As written, the new draft standard emphasizes what can be measured. Has the company developed an engagement plan? Check. While this approach might make auditors’ lives easier, it risks rendering the entire standard meaningless. An audit certifying compliance of a narrow set of indicators may enable sugar companies to check the certification box. But if the standard doesn’t include necessary community protections, it won’t stop companies from causing local conflict—conflict that can cost them over $100 million or force them to abandon projects that have already eaten through tens of millions of dollars of investment before generating any revenue.
Taking community participation seriously
Bonsucro needs to take human rights seriously, and ensure coherence within its standard. As highlighted in a recent submission by the Columbia Center on Sustainable Investment, one crucial step will be for Bonsucro to grapple with what “free, prior and informed consent” (FPIC) actually means in practice. Far from being a bargaining chip that is “extracted” from a community, FPIC informs how businesses should conduct the different management and decision-making processes that the new draft standard requires. Among many other things, FPIC entails that an impact assessment should be co-designed with, and provide participatory mechanisms for, community members, and that they have the opportunity to monitor the company’s operations and hold it to account.
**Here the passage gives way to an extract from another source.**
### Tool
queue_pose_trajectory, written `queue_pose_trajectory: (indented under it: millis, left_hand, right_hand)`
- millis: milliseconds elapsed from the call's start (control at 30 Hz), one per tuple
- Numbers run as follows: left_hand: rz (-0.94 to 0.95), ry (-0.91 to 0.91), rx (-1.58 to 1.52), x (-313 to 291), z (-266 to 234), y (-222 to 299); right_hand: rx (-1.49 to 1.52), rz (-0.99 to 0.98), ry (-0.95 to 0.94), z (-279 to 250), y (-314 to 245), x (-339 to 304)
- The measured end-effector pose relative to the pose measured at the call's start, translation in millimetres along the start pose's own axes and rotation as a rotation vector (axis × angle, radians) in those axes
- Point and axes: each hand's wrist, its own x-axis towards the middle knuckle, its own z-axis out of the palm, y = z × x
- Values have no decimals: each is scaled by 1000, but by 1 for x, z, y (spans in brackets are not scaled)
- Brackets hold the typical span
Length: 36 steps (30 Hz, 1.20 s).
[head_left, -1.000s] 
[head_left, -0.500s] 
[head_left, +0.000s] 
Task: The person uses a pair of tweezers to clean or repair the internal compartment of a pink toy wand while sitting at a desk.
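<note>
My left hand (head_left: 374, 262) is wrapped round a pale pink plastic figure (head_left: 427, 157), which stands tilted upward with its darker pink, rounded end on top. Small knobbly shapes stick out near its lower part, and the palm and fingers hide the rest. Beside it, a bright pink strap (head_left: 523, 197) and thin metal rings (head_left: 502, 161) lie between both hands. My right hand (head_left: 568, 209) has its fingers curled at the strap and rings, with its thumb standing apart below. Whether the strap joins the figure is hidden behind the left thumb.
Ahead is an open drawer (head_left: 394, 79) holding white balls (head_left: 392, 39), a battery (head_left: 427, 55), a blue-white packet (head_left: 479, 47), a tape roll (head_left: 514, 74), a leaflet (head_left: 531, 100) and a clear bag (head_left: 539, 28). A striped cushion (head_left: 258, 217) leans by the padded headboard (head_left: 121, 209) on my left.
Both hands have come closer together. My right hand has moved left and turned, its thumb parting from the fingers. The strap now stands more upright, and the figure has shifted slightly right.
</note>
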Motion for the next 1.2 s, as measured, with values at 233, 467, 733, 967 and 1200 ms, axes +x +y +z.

Yet communities will often require independent support—from civil society organizations, lawyers or scientists, among others—to access and understand information about the project and navigate participatory processes. This is not news for agribusinesses; another sustainability initiative found a plantation operator in breach of its requirements to obtain consent in part because of the community’s likely lack of legal support during negotiations with the operator.
Because technical support will often be a crucial enabler of community participation, Bonsucro needs to provide a means for sustainably financing such support. Specifically it should require its operators to make regular financial contributions to a basket fund dedicated to financing independent technical support to affected communities.
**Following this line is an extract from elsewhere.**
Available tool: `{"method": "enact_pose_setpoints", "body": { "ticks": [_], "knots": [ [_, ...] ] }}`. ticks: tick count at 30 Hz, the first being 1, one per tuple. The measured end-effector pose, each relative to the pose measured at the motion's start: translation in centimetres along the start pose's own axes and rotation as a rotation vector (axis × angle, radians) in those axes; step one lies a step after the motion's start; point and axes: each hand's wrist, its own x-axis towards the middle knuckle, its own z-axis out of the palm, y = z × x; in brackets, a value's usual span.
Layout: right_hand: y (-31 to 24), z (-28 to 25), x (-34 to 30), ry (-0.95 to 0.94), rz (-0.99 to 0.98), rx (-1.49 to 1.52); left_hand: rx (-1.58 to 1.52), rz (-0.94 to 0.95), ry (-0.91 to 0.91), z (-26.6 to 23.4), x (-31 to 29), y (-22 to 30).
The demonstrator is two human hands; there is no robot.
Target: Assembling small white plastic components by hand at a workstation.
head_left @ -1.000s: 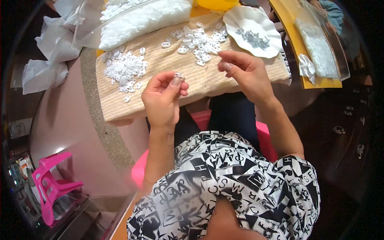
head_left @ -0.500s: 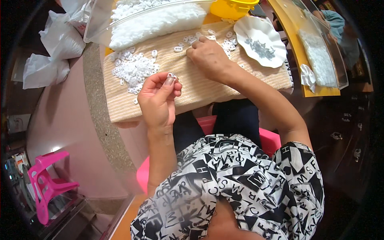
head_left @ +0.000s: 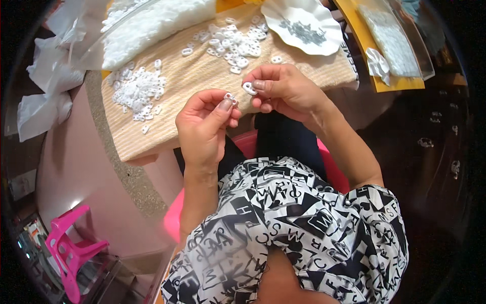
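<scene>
Between the thumb and fingers of my left hand (head_left: 203, 121) is a small white plastic piece with holes (head_left: 230, 98). My right hand (head_left: 291, 91) pinches a white oval two-holed plastic piece (head_left: 248, 88) close beside it, the two pieces a little apart. Both hands are over the near edge of a striped cloth (head_left: 179, 66). On the cloth to the left lies a heap of small white pieces (head_left: 135, 92). Beyond my hands spreads a loose pile of white oval pieces (head_left: 235, 43). A scalloped white dish (head_left: 330, 39) at the far right holds small grey bits (head_left: 304, 33).
A clear bin of white pieces (head_left: 157, 33) stands at the back left. To the right, a clear container of white pieces (head_left: 392, 43) and crumpled paper (head_left: 377, 66) sit on a yellow surface. White bags (head_left: 55, 71) and a pink stool (head_left: 76, 248) are at the left.
My right hand has come back from the oval-piece pile toward my left hand, now with an oval piece in its fingers. My left hand keeps its piece. The view has shifted.
</scene>
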Motion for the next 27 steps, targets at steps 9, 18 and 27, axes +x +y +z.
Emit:
{"method": "enact_pose_setpoints", "body": {
  "ticks": [9,18,27],
  "knots": [
    [1.0,-0.5,-2.0,0.004,-0.126,-0.030,0.055,-0.071,-0.057,0.8,-0.6,-1.7],
    [0.7,0.2,-3.0,0.062,-0.183,-0.134,0.124,-0.058,-0.031,1.8,-1.0,-1.7],
    [0.5,0.8,-3.3,0.114,-0.215,-0.225,0.211,0.008,-0.008,1.8,-1.1,-1.7]
  ]
}}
A basket fund would be independently administered, receive financial contributions from multiple sources—in this case, relevant Bonsucro members—and make grants to pay for technical support for affected communities. It could be especially well suited to finance technical support for community members navigating Bonsucro’s updated grievance mechanism and its complaints process. Requiring operators to make regular financial contributions to such a fund would also assist with the monitoring and auditing of operator compliance—something another sector has revealed is desperately needed— by providing another measurable indicator.
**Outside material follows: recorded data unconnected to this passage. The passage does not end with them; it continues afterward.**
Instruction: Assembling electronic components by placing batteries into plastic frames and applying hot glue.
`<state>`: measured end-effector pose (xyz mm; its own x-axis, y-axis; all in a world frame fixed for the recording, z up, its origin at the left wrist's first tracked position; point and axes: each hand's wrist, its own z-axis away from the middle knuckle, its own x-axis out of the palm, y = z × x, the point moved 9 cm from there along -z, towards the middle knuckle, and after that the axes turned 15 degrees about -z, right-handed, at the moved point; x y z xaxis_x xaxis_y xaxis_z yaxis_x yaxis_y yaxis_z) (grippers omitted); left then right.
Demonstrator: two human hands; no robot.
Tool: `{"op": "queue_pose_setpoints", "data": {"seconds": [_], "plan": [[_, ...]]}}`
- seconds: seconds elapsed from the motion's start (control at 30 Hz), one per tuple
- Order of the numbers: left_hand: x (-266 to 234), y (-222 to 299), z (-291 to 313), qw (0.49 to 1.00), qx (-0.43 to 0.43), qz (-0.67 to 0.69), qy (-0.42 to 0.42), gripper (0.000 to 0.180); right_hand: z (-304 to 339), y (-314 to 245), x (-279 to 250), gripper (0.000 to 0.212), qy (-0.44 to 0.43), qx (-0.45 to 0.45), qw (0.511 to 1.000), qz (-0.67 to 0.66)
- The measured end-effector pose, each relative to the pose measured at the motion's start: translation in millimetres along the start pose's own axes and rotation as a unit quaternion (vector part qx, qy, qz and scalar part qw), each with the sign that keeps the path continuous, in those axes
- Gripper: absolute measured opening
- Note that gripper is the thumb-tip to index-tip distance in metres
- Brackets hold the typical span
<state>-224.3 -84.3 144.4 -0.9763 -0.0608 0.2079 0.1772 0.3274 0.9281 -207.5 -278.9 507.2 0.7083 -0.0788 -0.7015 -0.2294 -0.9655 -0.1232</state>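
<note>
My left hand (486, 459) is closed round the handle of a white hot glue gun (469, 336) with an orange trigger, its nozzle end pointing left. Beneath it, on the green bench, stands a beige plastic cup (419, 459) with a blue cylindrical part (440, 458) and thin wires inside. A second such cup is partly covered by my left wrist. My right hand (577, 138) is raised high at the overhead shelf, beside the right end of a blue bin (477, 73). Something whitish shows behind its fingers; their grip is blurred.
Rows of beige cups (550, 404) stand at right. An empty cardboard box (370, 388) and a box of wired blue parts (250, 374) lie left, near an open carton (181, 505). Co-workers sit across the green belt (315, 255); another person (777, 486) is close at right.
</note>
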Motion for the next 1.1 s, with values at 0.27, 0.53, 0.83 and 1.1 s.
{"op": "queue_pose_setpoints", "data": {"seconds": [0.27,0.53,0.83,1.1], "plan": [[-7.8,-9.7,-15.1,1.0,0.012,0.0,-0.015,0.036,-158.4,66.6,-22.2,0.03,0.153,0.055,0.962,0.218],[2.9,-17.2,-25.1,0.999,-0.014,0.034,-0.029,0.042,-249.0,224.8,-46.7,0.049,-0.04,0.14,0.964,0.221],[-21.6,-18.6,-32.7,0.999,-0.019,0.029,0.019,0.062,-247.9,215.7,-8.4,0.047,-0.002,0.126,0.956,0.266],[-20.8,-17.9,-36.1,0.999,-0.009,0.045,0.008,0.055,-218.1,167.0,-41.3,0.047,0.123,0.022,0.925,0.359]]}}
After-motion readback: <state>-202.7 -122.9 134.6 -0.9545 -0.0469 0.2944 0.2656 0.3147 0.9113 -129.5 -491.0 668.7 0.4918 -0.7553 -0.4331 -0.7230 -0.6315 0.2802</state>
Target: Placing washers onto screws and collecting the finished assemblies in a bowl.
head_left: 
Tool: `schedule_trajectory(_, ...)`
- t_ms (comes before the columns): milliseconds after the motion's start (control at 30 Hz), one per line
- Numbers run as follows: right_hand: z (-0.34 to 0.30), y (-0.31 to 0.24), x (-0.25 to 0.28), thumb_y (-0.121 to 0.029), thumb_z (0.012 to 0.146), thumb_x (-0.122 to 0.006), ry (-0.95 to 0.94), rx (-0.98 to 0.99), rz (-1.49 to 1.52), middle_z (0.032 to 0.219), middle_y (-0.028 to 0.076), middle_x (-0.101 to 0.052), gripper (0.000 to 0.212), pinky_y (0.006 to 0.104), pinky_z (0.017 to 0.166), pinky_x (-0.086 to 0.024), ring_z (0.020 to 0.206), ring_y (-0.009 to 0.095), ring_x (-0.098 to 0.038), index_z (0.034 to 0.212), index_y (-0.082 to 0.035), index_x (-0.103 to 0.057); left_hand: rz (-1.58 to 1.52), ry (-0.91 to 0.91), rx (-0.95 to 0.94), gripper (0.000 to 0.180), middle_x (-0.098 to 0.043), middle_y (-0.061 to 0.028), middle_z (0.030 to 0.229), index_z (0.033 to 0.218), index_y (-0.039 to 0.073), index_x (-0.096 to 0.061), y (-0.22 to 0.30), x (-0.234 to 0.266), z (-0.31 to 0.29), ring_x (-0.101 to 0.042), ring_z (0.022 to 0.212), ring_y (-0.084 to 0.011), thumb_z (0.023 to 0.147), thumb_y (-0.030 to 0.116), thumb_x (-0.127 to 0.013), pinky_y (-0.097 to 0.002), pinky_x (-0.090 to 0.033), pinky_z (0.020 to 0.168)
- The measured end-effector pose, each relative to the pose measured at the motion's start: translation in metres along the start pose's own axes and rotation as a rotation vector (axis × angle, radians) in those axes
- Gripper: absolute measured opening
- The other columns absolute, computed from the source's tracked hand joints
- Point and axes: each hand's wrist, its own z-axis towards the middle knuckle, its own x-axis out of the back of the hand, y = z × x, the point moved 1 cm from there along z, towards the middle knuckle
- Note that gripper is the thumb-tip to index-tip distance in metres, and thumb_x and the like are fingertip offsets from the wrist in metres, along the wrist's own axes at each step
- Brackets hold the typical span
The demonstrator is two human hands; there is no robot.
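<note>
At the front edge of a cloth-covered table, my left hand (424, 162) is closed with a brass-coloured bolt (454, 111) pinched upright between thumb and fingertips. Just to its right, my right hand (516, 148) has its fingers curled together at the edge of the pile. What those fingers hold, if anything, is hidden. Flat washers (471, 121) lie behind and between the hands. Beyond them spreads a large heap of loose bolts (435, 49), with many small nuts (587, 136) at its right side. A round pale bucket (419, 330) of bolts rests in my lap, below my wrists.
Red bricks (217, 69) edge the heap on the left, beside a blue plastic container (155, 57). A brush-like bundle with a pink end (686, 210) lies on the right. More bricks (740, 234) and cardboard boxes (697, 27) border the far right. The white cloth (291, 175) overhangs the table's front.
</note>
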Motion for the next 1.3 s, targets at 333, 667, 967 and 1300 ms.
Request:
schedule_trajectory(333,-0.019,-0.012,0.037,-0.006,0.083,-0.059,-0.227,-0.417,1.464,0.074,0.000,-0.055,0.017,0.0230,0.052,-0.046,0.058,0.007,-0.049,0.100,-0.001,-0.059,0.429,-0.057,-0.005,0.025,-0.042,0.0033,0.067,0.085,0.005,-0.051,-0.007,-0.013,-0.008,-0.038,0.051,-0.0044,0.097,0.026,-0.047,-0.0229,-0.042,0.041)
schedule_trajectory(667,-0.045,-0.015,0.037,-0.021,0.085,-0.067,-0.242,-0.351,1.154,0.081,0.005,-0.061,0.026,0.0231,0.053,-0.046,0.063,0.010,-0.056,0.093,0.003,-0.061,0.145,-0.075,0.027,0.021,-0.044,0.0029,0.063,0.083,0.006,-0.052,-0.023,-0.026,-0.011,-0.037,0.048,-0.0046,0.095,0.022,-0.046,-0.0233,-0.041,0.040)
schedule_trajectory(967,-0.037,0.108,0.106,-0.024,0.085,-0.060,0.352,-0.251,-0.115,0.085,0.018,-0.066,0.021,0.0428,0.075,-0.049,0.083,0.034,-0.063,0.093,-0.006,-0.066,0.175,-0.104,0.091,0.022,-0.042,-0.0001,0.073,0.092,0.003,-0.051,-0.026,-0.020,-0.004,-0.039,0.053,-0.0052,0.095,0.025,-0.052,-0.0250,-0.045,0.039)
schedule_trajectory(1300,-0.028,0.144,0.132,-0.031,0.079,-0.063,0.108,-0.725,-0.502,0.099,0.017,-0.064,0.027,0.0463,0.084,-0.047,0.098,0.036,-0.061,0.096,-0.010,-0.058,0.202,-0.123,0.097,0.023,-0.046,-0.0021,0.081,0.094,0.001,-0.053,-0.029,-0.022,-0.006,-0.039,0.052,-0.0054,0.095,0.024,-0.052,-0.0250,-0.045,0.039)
Multi-stakeholder initiatives continue to be slammed for failing to deliver on the promise of responsible business conduct and the protection of human rights. Bonsucro itself has also gotten its fair share of flak. It is time for the initiative to unflinchingly define what responsible large-scale sugarcane production looks like and to require that its members meet that standard. Articulating requirements for meaningful community participation in different processes throughout the lifecycle of a sugarcane project and requiring member contributions towards a basket fund are two concrete measures that Bonsucro should take right now.
Sam Szoke-Burke is senior legal researcher at the Columbia Center on Sustainable Investment.